» **What to produce**:
What follows is a listing to transcribe exactly, leaving the pictures out.
Material provided section start
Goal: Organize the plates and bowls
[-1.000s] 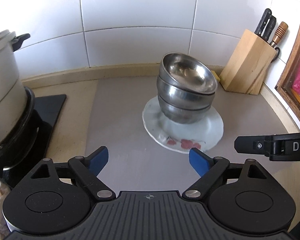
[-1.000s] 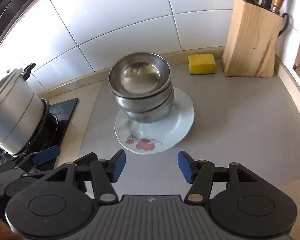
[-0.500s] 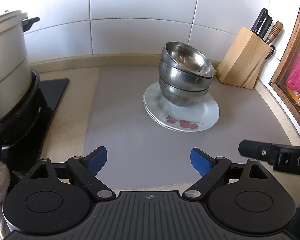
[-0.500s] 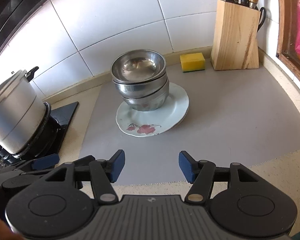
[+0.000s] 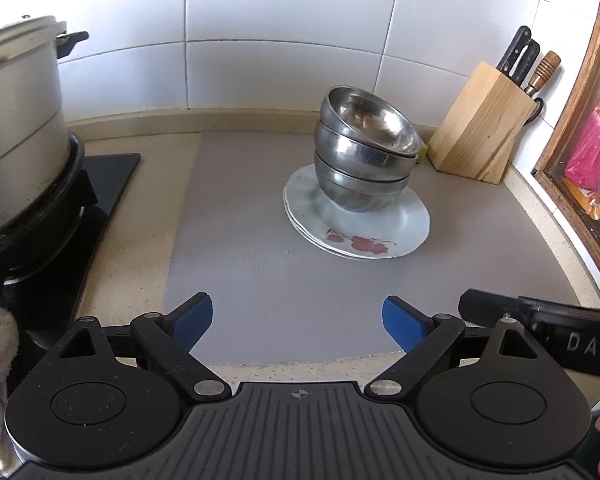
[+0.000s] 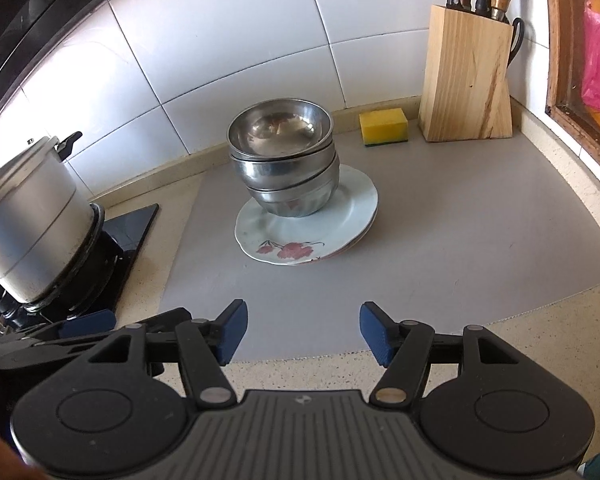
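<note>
Bowls (image 5: 362, 156), three steel ones nested with the topmost tilted, sit on stacked floral plates (image 5: 384, 226) at the middle of the grey mat (image 5: 260, 280) on the bench (image 5: 540, 216): smaller ware above wider, so the pile appears consolidated. Left gripper (image 5: 296, 322) and right gripper (image 6: 302, 330) hang near the bench edge, well apart from the stack, both released and empty.

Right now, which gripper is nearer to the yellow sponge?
Right. The right gripper faces the yellow sponge past the bowl stack; the left gripper sits further left, where the bowls almost hide it.
</note>
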`<act>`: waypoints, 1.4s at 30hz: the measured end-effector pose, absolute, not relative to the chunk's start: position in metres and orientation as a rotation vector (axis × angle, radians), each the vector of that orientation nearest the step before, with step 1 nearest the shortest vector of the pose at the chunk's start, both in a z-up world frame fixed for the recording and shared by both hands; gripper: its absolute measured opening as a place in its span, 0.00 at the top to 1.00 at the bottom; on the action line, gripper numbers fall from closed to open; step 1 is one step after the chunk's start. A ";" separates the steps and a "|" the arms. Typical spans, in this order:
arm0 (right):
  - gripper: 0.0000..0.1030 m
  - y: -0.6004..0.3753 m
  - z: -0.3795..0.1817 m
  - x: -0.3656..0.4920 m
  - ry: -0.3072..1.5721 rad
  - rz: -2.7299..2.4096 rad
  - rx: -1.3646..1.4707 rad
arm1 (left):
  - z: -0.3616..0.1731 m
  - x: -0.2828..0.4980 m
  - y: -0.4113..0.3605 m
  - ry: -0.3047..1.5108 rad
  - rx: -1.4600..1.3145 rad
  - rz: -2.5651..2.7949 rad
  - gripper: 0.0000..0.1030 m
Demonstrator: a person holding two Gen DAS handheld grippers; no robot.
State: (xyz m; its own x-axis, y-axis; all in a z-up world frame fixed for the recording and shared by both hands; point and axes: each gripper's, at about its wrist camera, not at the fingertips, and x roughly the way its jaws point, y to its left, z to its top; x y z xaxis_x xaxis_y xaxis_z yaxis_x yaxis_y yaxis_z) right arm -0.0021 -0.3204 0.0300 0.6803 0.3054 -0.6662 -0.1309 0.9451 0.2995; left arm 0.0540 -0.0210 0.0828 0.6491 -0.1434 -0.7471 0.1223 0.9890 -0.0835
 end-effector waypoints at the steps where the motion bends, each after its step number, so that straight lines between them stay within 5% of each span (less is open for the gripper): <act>1: 0.58 -0.320 0.029 -0.003 0.785 0.248 0.232 | 0.083 0.054 -0.021 0.850 -0.023 -0.150 0.13; 42: 0.58 -0.302 0.033 -0.010 0.751 0.265 0.223 | 0.090 0.045 -0.003 0.795 0.015 -0.107 0.13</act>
State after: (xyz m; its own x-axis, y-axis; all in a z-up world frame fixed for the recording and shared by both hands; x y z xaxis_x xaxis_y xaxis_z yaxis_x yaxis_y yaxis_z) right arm -0.0104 -0.3024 0.0326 0.7008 0.3146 -0.6402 -0.1564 0.9434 0.2924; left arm 0.0447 -0.0026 0.0903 0.6951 -0.0905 -0.7132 0.1016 0.9945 -0.0271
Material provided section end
» **Answer section**:
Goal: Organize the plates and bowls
[-1.000s] 
[-1.000s] 
[-0.500s] 
[-0.500s] 
[+0.000s] 
[+0.000s] 
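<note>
Bowls (image 5: 362, 156), three steel ones nested with the topmost tilted, sit on stacked floral plates (image 5: 384, 226) at the middle of the grey mat (image 5: 260, 280) on the bench (image 5: 540, 216): smaller ware above wider, so the pile appears consolidated. Left gripper (image 5: 296, 322) and right gripper (image 6: 302, 330) hang near the bench edge, well apart from the stack, both released and empty.

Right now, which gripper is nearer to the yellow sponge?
Right. The right gripper faces the yellow sponge past the bowl stack; the left gripper sits further left, where the bowls almost hide it.
</note>
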`<act>`: waypoints, 1.4s at 30hz: the measured end-effector pose, absolute, not relative to the chunk's start: position in metres and orientation as a rotation vector (axis × angle, radians), each the vector of that orientation nearest the step before, with step 1 nearest the shortest vector of the pose at the chunk's start, both in a z-up world frame fixed for the recording and shared by both hands; gripper: its absolute measured opening as a place in its span, 0.00 at the top to 1.00 at the bottom; on the action line, gripper numbers fall from closed to open; step 1 is one step after the chunk's start. A ";" separates the steps and a "|" the arms. Typical spans, in this order:
arm0 (right):
  - gripper: 0.0000..0.1030 m
  - y: -0.6004..0.3753 m
  - z: -0.3795..0.1817 m
  - x: -0.3656..0.4920 m
  - ry: -0.3072..1.5721 rad
  - rz: -2.7299..2.4096 rad
  - rx: -1.3646..1.4707 rad
arm1 (left):
  - z: -0.3616..0.1731 m
  - x: -0.2828..0.4980 m
  - y: -0.4113..0.3605 m
  - ry: -0.3047..1.5108 rad
  - rx: -1.4600..1.3145 rad
  - rz: -2.5651..2.7949 rad
  - gripper: 0.0000..0.1030 m
Demonstrator: a person holding two Gen DAS handheld grippers; no robot.
State: (xyz m; its own x-axis, y-axis; all in a z-up world frame fixed for the recording and shared by both hands; point and axes: each gripper's, at about its wrist camera, not at the fingertips, and x roughly the way its jaws point, y to its left, z to its top; x y z xaxis_x xaxis_y xaxis_z yaxis_x yaxis_y yaxis_z) right arm -0.0021 -0.3204 0.0300 0.6803 0.3054 -0.6662 -0.1309 0.9451 0.2995; left arm 0.0540 -0.0210 0.0828 0.6491 -0.1434 -0.7471 0.1223 0.9890 -0.0835
 end-effector waypoints at the steps where the motion bends, each after its step number, so that straight lines between them stay within 5% of each span (less is open for the gripper): <act>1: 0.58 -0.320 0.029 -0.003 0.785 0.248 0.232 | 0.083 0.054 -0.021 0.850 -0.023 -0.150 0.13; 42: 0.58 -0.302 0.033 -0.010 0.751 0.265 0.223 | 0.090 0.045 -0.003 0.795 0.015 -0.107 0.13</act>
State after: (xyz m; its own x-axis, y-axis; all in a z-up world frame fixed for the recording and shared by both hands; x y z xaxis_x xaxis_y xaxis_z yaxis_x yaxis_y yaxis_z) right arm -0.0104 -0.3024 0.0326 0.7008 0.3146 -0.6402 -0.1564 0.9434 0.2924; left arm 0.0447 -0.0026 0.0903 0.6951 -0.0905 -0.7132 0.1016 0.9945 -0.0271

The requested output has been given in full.